Requirement :: Print the listing below only from the line that has "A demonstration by" through the line that has "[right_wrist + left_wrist", exactly, and drop any picture.
### Data shown ###
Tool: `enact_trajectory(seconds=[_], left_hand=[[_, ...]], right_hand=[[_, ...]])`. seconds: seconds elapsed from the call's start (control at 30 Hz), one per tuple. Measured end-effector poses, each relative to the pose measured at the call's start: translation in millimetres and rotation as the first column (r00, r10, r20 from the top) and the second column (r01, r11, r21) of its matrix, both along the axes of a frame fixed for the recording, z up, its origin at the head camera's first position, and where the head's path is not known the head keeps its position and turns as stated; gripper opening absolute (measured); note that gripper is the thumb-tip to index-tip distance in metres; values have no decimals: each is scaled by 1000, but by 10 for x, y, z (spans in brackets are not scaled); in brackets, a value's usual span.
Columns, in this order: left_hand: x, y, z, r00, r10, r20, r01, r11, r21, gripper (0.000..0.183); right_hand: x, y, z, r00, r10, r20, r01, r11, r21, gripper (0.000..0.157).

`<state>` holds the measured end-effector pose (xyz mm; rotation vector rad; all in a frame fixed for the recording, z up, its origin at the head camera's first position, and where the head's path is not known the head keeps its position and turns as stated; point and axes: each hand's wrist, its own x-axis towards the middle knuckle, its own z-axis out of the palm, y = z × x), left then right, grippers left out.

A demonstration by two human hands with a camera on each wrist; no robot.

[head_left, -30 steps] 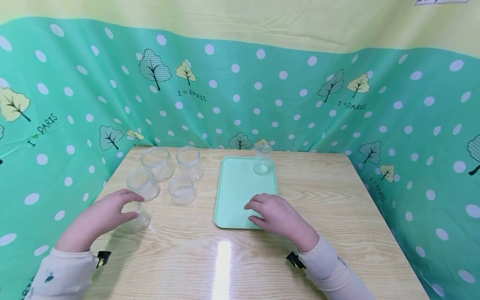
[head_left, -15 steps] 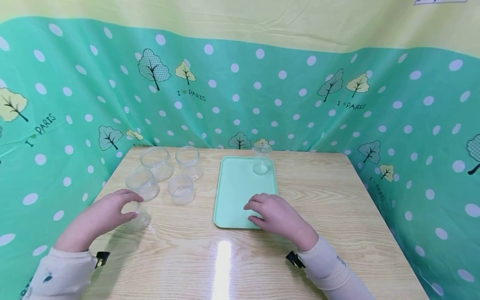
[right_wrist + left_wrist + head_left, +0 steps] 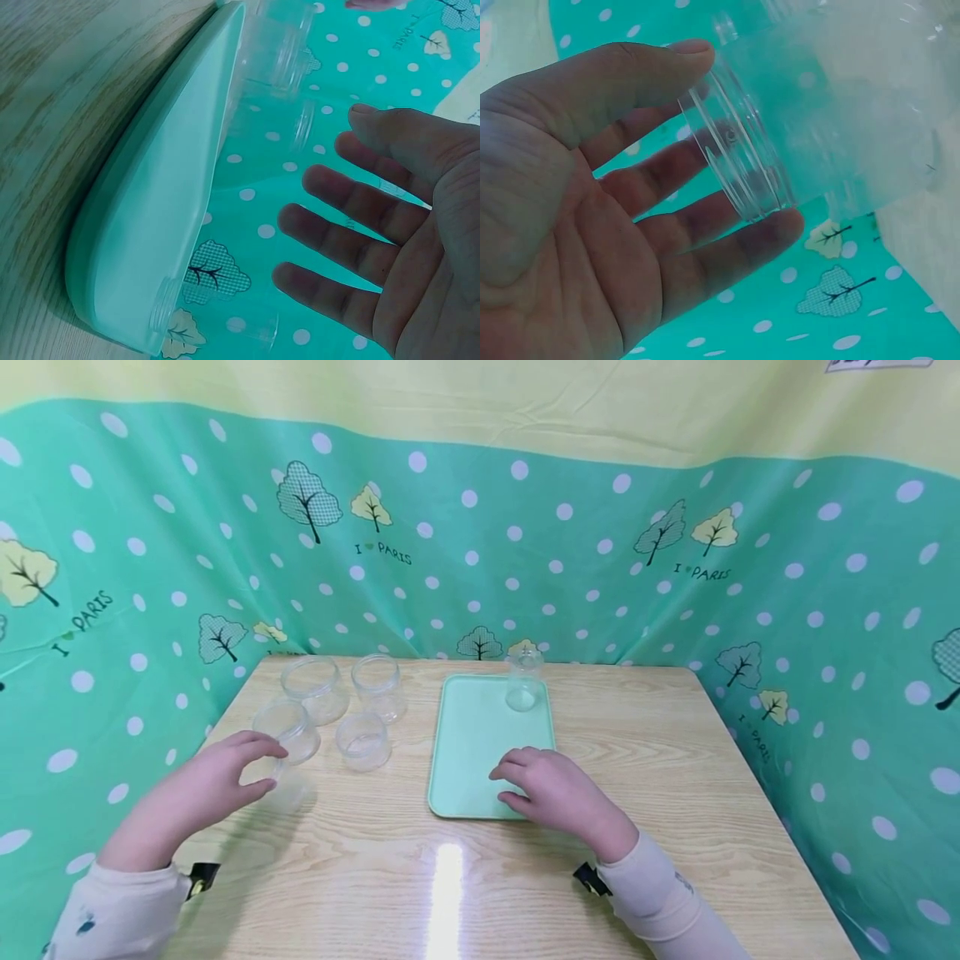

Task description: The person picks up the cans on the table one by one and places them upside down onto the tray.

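Note:
My left hand grips a clear jar by its ridged rim, thumb on one side and fingers around the other. In the head view the jar is faint and partly behind the hand, low over the table's left side. Just beyond it stands a clear jar, with a smaller clear jar to its right. My right hand hovers over the front right part of the green tray, fingers loosely bent and nothing held. A tall clear container stands at the tray's back right corner.
Two more clear jars, a wide jar and a narrower jar, stand at the back left of the wooden table. A green dotted curtain encloses the table's back and sides.
My left hand has risen slightly, and the jar in it has shifted a little up and right in the head view. My right hand has stayed in place.

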<state>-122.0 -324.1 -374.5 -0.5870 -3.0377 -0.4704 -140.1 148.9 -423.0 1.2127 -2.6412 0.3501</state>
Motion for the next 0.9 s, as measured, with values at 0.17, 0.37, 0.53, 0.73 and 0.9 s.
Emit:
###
Written response ::
A demonstration by two human hands with a camera on each wrist; no robot.

[head_left, -30 steps] 
[head_left, -15 steps] 
[right_wrist + left_wrist + head_left, +0 steps] 

Nothing else is needed to complete this exercise.